§ **Exercise**: Return all lines in the material below that contain "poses".

§ **Supplied information**:
******************************

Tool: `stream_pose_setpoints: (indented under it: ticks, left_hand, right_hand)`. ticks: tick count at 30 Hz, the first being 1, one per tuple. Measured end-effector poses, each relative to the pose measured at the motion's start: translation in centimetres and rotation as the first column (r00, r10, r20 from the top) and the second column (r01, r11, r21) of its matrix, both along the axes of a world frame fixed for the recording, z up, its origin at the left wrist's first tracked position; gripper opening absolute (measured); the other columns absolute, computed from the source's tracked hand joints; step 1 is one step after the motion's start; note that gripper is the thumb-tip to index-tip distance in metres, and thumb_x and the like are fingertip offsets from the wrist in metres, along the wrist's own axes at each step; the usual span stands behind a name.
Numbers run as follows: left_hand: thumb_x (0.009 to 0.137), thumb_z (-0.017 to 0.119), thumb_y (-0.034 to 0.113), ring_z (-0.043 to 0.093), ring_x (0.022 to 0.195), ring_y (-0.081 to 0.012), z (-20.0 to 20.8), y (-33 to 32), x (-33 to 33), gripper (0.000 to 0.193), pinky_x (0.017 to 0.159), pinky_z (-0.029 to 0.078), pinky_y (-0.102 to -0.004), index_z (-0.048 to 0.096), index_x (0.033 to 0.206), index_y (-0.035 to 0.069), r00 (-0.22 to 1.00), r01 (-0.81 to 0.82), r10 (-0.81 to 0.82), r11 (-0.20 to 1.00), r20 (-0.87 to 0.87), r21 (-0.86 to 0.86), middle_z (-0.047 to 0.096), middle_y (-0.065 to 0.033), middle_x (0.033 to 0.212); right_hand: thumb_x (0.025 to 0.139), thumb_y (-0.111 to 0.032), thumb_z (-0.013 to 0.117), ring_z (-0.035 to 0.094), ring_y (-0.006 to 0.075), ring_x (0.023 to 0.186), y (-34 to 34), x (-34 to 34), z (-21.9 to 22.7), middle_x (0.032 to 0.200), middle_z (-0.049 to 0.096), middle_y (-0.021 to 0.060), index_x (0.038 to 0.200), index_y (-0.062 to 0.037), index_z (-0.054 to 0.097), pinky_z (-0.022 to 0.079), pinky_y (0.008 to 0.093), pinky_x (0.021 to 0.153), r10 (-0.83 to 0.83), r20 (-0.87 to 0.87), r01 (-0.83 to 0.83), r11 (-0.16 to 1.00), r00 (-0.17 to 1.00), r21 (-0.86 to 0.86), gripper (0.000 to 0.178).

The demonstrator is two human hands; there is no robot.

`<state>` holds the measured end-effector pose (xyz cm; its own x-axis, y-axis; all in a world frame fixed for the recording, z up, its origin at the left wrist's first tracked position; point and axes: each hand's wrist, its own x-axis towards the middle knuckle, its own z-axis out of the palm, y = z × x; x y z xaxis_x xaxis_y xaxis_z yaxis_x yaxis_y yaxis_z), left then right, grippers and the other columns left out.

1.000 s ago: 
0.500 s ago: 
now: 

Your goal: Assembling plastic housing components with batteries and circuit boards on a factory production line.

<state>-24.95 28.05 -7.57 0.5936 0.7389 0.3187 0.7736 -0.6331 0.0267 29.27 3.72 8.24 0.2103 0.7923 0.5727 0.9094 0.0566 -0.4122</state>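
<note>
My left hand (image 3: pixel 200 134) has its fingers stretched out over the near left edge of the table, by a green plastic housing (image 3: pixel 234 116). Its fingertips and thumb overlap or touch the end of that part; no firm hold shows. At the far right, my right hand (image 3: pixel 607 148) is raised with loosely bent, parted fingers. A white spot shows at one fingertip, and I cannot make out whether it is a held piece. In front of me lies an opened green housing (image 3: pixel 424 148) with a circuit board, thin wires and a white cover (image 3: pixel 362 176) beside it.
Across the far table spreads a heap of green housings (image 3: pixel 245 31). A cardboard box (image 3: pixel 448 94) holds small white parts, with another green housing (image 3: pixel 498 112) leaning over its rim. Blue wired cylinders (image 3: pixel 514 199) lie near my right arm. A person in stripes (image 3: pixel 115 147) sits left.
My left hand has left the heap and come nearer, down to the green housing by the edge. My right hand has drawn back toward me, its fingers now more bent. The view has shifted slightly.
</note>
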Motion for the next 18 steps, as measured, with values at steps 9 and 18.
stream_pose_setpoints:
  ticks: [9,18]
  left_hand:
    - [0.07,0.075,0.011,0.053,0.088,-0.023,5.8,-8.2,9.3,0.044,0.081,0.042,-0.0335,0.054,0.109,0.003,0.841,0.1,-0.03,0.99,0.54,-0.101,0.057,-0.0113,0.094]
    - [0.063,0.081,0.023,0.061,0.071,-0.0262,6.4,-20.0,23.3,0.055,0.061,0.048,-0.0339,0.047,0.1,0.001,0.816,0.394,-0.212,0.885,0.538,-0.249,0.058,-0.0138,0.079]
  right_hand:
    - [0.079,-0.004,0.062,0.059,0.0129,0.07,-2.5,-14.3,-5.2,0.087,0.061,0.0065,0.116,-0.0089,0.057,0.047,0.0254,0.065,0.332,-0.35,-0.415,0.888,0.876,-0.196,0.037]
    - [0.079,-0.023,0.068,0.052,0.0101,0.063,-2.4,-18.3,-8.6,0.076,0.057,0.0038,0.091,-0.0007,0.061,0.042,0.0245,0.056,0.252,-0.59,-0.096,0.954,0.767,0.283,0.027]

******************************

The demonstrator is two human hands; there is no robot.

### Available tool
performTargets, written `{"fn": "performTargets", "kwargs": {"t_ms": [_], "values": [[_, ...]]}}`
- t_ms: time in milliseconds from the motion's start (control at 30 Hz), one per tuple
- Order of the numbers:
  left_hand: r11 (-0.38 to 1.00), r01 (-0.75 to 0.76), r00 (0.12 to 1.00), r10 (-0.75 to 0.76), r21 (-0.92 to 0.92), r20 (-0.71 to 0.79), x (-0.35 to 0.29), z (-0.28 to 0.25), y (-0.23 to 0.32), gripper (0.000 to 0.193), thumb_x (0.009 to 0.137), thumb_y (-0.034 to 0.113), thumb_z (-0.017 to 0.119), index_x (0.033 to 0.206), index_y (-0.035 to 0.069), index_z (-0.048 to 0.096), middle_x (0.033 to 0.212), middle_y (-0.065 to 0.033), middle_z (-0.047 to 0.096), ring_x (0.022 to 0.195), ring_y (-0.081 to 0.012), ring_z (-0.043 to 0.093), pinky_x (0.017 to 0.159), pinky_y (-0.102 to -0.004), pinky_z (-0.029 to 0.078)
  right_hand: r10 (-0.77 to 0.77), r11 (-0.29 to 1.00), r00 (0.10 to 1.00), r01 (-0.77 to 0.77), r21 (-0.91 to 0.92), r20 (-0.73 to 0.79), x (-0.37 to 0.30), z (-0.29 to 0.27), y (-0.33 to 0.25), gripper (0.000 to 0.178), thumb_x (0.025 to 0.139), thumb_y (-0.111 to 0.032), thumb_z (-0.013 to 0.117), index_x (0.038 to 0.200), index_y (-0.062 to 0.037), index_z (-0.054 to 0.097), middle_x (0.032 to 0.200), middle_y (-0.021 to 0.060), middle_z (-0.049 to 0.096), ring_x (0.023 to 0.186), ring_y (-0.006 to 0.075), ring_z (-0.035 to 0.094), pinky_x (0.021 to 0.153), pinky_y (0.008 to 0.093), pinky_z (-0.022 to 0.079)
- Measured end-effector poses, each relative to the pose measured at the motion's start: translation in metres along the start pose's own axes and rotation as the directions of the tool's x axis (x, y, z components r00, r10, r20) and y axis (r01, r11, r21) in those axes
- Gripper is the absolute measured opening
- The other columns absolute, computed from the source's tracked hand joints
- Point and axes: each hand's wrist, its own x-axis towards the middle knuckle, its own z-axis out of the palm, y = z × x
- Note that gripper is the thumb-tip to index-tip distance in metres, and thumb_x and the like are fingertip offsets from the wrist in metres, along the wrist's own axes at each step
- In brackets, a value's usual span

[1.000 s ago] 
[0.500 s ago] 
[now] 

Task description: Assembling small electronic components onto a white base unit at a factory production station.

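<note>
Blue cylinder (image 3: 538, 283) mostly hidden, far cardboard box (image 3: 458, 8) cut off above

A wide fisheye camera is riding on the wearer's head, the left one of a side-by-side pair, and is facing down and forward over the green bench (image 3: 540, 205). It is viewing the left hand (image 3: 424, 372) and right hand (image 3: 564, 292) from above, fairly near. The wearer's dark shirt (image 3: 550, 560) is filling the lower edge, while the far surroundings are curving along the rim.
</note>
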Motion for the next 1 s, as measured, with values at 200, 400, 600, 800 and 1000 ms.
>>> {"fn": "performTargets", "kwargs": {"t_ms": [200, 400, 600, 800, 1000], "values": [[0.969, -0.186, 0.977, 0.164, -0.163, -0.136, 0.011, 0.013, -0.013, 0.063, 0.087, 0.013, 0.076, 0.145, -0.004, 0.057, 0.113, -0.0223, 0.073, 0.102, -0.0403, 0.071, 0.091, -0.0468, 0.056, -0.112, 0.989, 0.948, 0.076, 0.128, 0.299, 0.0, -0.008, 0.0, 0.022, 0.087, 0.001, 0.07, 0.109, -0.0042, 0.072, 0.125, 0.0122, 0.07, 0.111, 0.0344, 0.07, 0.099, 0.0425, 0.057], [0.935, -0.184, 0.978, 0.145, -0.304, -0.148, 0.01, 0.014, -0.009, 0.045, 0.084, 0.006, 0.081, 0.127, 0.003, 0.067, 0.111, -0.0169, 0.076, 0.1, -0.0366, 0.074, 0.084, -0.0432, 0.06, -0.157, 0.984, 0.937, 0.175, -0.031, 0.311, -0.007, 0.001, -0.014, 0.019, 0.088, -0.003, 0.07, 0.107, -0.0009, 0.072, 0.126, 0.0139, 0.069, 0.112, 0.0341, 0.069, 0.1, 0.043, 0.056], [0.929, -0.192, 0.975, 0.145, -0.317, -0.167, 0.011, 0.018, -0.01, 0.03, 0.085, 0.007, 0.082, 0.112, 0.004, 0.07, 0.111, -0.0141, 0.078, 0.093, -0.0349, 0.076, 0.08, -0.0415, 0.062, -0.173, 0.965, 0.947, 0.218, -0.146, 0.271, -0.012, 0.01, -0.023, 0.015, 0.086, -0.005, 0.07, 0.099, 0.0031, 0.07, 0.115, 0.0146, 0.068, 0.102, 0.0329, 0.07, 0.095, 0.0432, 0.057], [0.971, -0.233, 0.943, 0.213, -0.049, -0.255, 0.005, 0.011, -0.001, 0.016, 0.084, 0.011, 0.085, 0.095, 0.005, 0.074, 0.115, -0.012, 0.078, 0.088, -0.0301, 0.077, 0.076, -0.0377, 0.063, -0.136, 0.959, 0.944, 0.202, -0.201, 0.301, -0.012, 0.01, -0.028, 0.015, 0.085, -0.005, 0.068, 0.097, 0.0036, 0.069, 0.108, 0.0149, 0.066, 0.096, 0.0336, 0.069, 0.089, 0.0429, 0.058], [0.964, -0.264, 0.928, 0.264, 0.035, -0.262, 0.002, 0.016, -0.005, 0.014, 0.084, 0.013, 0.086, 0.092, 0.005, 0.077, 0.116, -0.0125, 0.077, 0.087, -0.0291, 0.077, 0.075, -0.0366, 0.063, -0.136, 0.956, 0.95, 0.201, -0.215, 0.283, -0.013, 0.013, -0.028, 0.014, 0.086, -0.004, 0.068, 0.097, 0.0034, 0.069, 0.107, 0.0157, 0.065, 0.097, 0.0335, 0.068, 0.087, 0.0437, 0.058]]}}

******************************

§ **Problem solution**:
Tool: `stream_pose_setpoints: (indented under it: ticks, left_hand, right_hand)`. ticks: tick count at 30 Hz, the first being 1, one per tuple. Measured end-effector poses, each relative to the pose measured at the motion's start: translation in centimetres and rotation as the first column (r00, r10, r20 from the top) and the second column (r01, r11, r21) of its matrix, both along the axes of a world frame fixed for the recording, z up, its origin at the left wrist's first tracked position; gripper opening absolute (measured); the other columns absolute, computed from the source's tracked hand joints; step 1 is one step after the motion's start; note that gripper is the thumb-tip to index-tip distance in metres, and thumb_x and the like are fingertip offsets from the wrist in metres, along the wrist's own axes at each step; the usual span stands behind a name.
- Measured end-effector poses, each relative to the pose measured at the motion's start: translation in metres along the start pose's own axes and rotation as the directions of the tool's x axis (x, y, z components r00, r10, r20) and y axis (r01, r11, r21) in those axes

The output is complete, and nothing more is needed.